━━ Input data

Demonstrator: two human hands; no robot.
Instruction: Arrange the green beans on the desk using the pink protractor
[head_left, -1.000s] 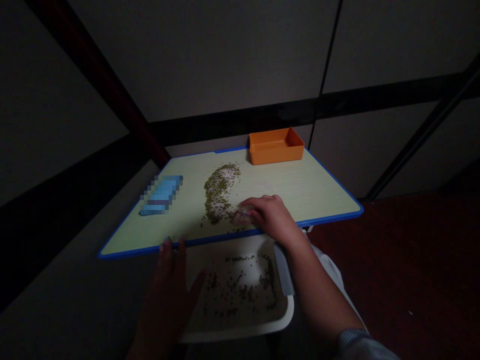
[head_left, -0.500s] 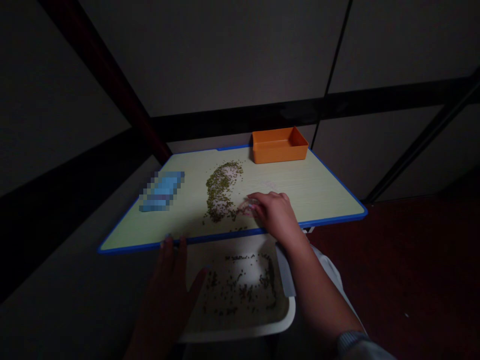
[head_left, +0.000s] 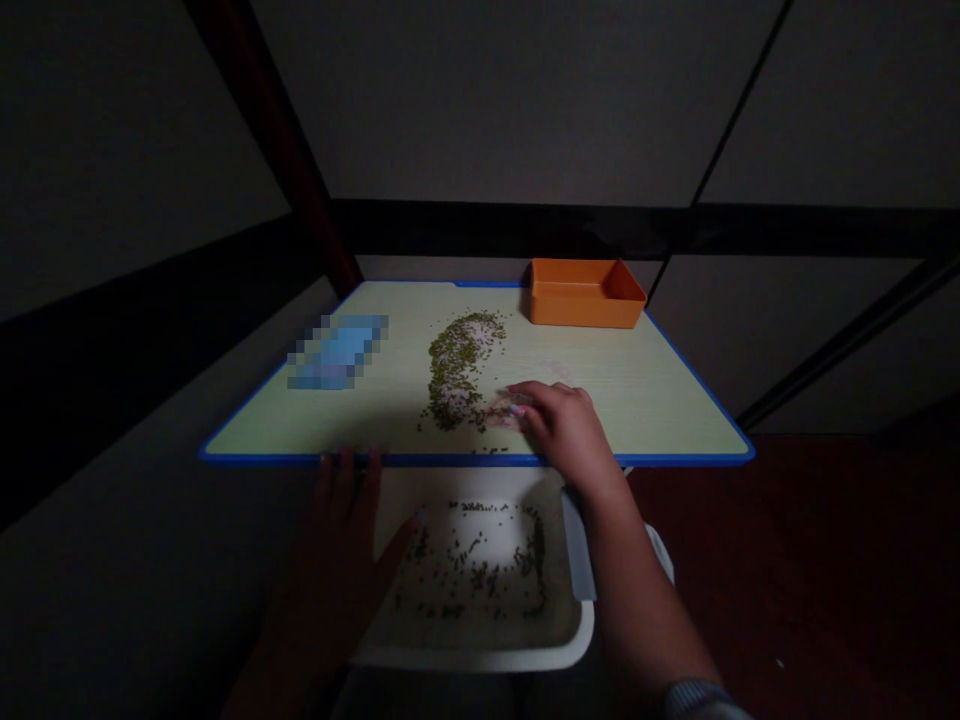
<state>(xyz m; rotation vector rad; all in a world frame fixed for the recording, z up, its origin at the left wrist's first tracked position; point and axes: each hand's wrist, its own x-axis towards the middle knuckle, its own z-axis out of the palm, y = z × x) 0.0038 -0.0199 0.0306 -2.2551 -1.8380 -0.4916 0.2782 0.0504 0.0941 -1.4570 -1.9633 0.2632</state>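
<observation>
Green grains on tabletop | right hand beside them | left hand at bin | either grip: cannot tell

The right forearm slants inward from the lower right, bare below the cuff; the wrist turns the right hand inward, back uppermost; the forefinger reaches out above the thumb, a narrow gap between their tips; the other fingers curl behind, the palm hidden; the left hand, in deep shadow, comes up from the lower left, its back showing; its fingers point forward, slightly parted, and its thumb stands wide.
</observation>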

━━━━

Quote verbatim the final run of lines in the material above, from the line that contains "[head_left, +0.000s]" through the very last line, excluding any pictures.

[head_left, +0.000s] 
<state>(xyz m; rotation vector rad; all in a world frame fixed for the recording, z up, its origin at the left wrist's first tracked position; point and axes: each hand's wrist, its own x-axis towards the middle knuckle, its own z-axis out of the palm, y = z × x) 0.0038 -0.0199 0.0306 -2.2551 -1.8380 -0.4916 0.2782 0.0504 0.0941 -1.4570 -1.9633 0.2632</state>
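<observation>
Green grains on tabletop | right hand beside them | left hand at bin | either grip: cannot tell

The right forearm slants inward from the lower right, bare below the cuff; the wrist turns the right hand inward, back uppermost; the forefinger reaches out above the thumb, a narrow gap between their tips; the other fingers curl behind, the palm hidden; the left hand, in deep shadow, comes up from the lower left, its back showing; its fingers point forward, slightly parted, and its thumb stands wide.
</observation>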

The exercise has been completed in full.